In the Complaint and plaintiffs' declarations, it is unclear whether the amounts Quirino and Barranco allege they were paid refer to the full amount each plaintiff received, or a breakdown of their bi-weekly pay on a weekly basis. See, e.g., Compl. ¶ 35 (Quirino “was paid by Defendants a flat rate of approximately $640.00 bi-weekly”); id. ¶ 47 (Barranco “was paid by Defendants a flat rate of approximately . . . $650.00 every bi-weekly period”); Quirino Decl. ¶ 9 (“Peter [Plevritis] would pay me approximately $640.00 bi-weekly”); Barranco Decl. ¶ 9 (“Peter [Plevritis] would pay me approximately $650.00 every bi-weekly period”). However, in counsel's memorandum and calculation of damages, plaintiffs clarified that although Quirino and Barranco were paid bi-weekly, the amount recited is each plaintiff's “flat weekly rate.” See Pls.' Mem. at 18; Damages Calculations, Dkt. 24-8 at ECF pages 2, 4, 6 (“Weekly Salary (Paid Bi-Weekly”)).

Quirino alleges that he was not paid an overtime premium for those hours he worked in excess of 40 per week, was not paid the required minimum wage throughout his employment and was not compensated at all from March 2020 until February 2022. Compl. ¶¶ 38-41; Quirino Decl. ¶¶ 9-11, 14. In addition, defendants never provided Quirino with a paystub or wage statement. See Quirino Decl. ¶ 12.

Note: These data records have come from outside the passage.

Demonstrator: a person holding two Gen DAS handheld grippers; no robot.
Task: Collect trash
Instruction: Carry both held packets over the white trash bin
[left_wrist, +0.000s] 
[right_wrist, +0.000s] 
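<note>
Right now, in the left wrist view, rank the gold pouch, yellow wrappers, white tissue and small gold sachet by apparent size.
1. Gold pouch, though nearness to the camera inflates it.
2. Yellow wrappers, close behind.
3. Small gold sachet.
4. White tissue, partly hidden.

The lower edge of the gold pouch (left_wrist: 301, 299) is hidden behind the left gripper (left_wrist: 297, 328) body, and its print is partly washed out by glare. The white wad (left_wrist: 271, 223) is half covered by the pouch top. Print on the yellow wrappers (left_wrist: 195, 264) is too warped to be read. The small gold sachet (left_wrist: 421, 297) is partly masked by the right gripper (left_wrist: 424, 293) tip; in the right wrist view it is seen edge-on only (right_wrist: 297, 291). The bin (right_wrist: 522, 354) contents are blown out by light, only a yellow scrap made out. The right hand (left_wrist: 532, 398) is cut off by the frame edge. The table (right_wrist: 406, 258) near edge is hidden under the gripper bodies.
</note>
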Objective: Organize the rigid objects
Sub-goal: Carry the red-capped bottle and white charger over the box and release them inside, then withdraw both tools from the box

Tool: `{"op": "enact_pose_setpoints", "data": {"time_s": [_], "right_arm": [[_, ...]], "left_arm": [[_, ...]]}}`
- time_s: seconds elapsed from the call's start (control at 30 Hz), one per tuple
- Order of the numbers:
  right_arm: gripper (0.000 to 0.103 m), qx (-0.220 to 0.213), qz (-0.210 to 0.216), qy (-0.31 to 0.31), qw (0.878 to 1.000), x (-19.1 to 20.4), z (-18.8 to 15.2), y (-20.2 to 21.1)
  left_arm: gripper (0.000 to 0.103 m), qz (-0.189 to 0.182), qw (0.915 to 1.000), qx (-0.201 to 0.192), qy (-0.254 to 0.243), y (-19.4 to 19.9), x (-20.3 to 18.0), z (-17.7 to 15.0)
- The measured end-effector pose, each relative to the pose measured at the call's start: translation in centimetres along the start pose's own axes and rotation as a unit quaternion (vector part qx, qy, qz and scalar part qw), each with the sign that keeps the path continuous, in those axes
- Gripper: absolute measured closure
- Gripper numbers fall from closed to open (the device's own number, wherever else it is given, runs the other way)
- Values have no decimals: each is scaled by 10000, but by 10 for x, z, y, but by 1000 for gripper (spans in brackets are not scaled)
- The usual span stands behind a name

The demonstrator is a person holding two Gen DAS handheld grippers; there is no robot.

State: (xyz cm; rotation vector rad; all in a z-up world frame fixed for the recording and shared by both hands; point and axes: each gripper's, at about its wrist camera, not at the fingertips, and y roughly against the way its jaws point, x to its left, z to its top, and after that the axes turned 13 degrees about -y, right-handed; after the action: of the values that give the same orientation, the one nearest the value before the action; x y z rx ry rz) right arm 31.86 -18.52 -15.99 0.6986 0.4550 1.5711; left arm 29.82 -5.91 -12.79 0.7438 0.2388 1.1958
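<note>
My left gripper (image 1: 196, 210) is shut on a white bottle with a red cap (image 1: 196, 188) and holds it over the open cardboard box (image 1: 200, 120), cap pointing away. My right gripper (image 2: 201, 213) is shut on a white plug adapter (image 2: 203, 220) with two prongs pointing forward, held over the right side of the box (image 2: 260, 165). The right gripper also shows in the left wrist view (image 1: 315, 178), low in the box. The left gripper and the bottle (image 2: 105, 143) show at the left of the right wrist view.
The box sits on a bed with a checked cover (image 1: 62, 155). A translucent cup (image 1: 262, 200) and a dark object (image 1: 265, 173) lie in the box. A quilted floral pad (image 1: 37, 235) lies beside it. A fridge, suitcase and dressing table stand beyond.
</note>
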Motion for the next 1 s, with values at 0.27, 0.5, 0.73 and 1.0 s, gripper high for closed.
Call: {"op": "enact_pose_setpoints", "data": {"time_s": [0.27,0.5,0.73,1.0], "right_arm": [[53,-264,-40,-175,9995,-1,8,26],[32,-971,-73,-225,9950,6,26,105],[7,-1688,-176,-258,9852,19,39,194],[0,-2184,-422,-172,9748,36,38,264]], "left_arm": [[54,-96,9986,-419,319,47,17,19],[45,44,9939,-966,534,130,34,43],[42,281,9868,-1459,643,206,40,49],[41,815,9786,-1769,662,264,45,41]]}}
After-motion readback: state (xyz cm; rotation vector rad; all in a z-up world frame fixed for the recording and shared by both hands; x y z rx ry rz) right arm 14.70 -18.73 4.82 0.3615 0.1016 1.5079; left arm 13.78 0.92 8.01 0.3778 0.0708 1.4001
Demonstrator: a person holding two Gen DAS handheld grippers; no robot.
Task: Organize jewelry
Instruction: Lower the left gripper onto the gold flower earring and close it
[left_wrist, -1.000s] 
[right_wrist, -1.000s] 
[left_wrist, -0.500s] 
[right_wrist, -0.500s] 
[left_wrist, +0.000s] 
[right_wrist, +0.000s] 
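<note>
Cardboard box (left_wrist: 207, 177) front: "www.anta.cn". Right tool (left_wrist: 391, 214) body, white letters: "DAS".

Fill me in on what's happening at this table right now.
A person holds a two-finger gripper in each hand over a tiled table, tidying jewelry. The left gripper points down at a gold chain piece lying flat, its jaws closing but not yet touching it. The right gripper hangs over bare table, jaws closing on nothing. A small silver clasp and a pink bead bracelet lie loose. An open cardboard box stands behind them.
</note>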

3. Eleazar Mendez Barranco

In February 2012, Plevritis hired Barranco to work at T-Bone Diner as a dishwasher and delivery person. Compl. ¶ 43; Declaration of Eleazar Mendez Barranco (“Barranco Decl.”) ¶ 3, Dkt. 24-12. Barranco worked at T-Bone Diner for two terms of employment -- from February 2012 until March 2020 and from March 2021 until February 2022. Compl. ¶ 43; Barranco Decl. ¶ 4. Barranco worked six days per week but his schedule varied over time. Compl. ¶¶ 44, 45; Barranco Decl. ¶¶ 6, 7. From May 2016 until December 2017, Barranco worked from 6:00 p.m. to 6:00 a.m., six days per week, for a total of 72 hours per week. Compl. ¶ 45(i); Barranco Decl. ¶ 7. From January 2018 to March 2020, Barranco worked from 4:00 p.m. until 12:00 a.m. on Monday, Tuesday, Wednesday and Sunday, and from 4:00 p.m. to 2:00 a.m. on Friday and Saturday, for a total of 52 hours per week. Compl. ¶ 45(ii); Barranco Decl. ¶ 7. From March 2021 to February 2022, Barranco worked from 8:00 a.m. to 11:00 p.m. six days per week, for a total of 90 hours per week. Compl. ¶ 45(iii); Barranco Decl. ¶ 7.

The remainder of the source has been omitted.